Posts Tagged ‘tag’

How to convert file content encoded in windows-cp1251 charset to UTF-8 (with iconv) to be delivered properly encoded to browsing end clients

Wednesday, May 16th, 2012

windows-cp1251 bulgarian to UTF-8 / Encoding Communication Decoding Communication Funny Picture

I have a bunch of old html files all encoded in the historically obsolete Windows-cp1251. Windows-CP1251 used to be common used 7 years ago and therefore still big portions of the web content in Bulgarian / Russian Cyrillic is still transferred to the end users in this encoding.

This was just before the "UTF-8 revolution", where massively people started using UTF-8,
Well it was clear the specific national country text encoding standards will quickly be moved by to UTF-8 – Universal Encoding format which abbreviation stands for (Unicode Transformation Format).

Though UTF-8 was clear to be "the future", many web developers mostly because of their incompetency or using an old sources of learning how to writen in HTML continued to use windows-cp1251 in HTMLs. I'm even convinced, there are still developers out there who are writting websites for Bulgarian / Russian / Macedonian customers using obsolete encodings …

The smarter developers of those accustomed to windows-cp1251, KOI-8R etc. etc., were using the meta tag to specify the type of charset of the web page content with:

<meta http-equiv="content-type" content="text/html;charset=windows-cp1251">

or

<meta http-equiv="content-type" content="text/html;charset=koi-8r">

Anyhow, still many devs even didn't placed the windows-cp1251 in the head of the HTML …

The result for the system administrator is always a mess – a lot of webpages that are showing like unreadable signs and tons of unhappy customers.
As always the system administrator is considered responsible, for the programmer mistakes :). So instead of programmers fix their bad cooking, the admin has to fix it all!

One quick work around me as admin has applied to failing to display pages in Cyrillic using the Windows-cp1251 character encoding was to force windows-cp1251 as a default encoding for the whole virtualhost or Apache directory with Apache directives like:

<VirtualHost *:80>
ServerAdmin some_user@some_host.com
DocumentRoot /var/www/html
AddDefaultCharset windows-cp1251
ServerName the_host_name.com
ServerAlias www.the_host_name.com
....
....
<Directory>
AddDefaultCharset windows-cp1251
>/Directory>
</VirtualHost>

Though this mostly would, work there are some occasions, where only a particular html files from all the content served by Apache is encoded in windows-cp1251, if most of the content is already written in UTF-8, this could be a big issues as you cannot just change the UTF-8 globally to windows-cp1251, just because few pages are written in archaic encoding….
Since most of the content is displayed to the client by Apache (as prior explained) just fine, only particular htmls lets's ay single.html, single2.html etc. etc. are displayed with some question marks or some non-human readable "hieroglyphs".

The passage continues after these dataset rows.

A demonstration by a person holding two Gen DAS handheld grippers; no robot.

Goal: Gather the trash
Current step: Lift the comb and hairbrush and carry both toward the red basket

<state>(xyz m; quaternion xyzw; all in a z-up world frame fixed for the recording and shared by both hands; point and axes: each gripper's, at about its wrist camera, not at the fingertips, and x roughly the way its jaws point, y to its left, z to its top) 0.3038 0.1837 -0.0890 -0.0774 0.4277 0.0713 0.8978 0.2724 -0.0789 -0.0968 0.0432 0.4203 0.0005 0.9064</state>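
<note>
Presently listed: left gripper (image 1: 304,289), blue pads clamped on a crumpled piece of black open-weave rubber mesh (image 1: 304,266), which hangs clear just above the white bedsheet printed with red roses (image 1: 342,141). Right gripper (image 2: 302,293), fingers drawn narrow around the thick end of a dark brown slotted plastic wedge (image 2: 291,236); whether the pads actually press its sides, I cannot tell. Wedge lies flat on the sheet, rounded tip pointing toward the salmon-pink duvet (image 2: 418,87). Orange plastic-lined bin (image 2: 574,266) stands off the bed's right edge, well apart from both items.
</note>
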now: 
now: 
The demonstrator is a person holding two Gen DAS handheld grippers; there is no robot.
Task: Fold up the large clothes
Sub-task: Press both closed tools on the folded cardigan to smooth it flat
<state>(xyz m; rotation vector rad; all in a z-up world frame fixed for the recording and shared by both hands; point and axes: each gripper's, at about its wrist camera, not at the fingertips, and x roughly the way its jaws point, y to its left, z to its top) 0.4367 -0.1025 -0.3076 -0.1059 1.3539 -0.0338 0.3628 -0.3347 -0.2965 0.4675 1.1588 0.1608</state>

Below is a screenshot from two pages returned to my browser in wrongly set htmls charset:

Improper Windows CP1251 encoding with Apache set to serve UTF-8 encoding questiomarks

Improper Windows CP1251 delivered page in UTF-8 browser view

Apache returns cp1251 in some non-UTF8 wrong encoding (webserver improperly served cyrillic encoding)

Improperly served encoding CP1251 delivered by Apache in non-utf-8 encoding

When this kind of issues occur, the only solution is to simply login to the server and use iconv command to convert all files returning unreadable content from whatever the non UTF-8 encoding is lets say in my case Bulgarian typeset of cp1251 to UTF-8

Here is how the iconv command to convert between windows-cp1251 to utf-8 the two sample files named single1.html and single2.html

server:/web# /usr/bin/iconv -f WINDOWS-1251 -t UTF-8 single1.html > single1.html.utf8
server:/web# mv single1.html single1.html.bak;
server:/web# mv single1.html.utf8 single1.html
server:/web# /usr/bin/iconv -f WINDOWS-1251 -t UTF-8 single2.html > single2.html.utf8
server:/web# mv single2.html single2.html.bak;
server:/web# mv single2.html.utf8 single2.html

I always, make copies of the original cp1251 encoded files (as you see mv single1.html single1.html.bak), because if something goes wrong with convertion I can easily revert back.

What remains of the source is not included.